ABOUT THIS EXERCISE =
Output every line below as it stands, dropping only the images.

THE DATA =
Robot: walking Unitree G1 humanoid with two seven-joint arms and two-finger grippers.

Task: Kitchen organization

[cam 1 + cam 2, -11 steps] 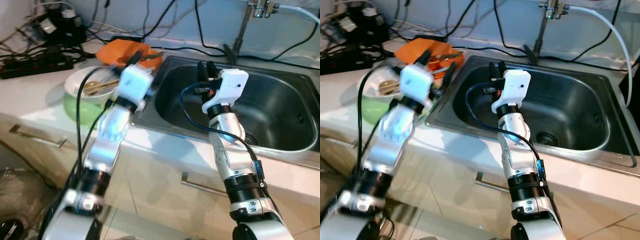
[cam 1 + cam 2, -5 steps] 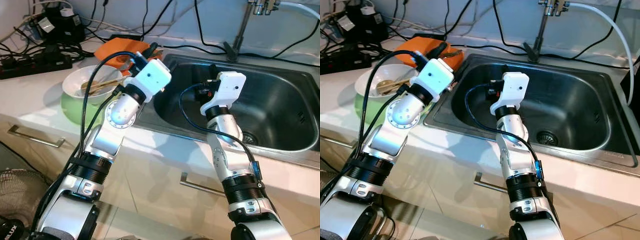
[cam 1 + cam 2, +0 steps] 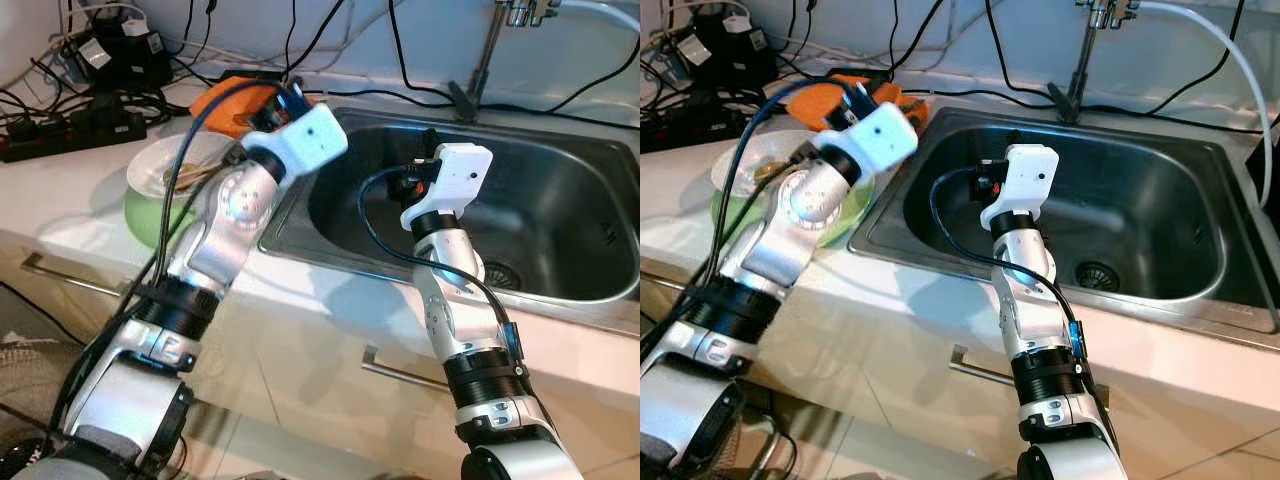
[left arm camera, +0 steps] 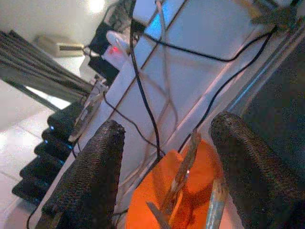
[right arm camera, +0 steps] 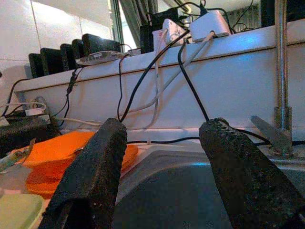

TASK OUTPUT =
Robot: walking Unitree G1 humanoid with two seven-joint arms and two-finger grippers.

Task: Kitchen organization

[cam 1 + cam 2, -11 steps] 
[cam 1 + cam 2, -5 steps] 
[cam 1 + cam 2, +0 steps] 
[left arm camera, +0 steps] 
[right arm camera, +0 steps] 

There's nothing left to add to the answer.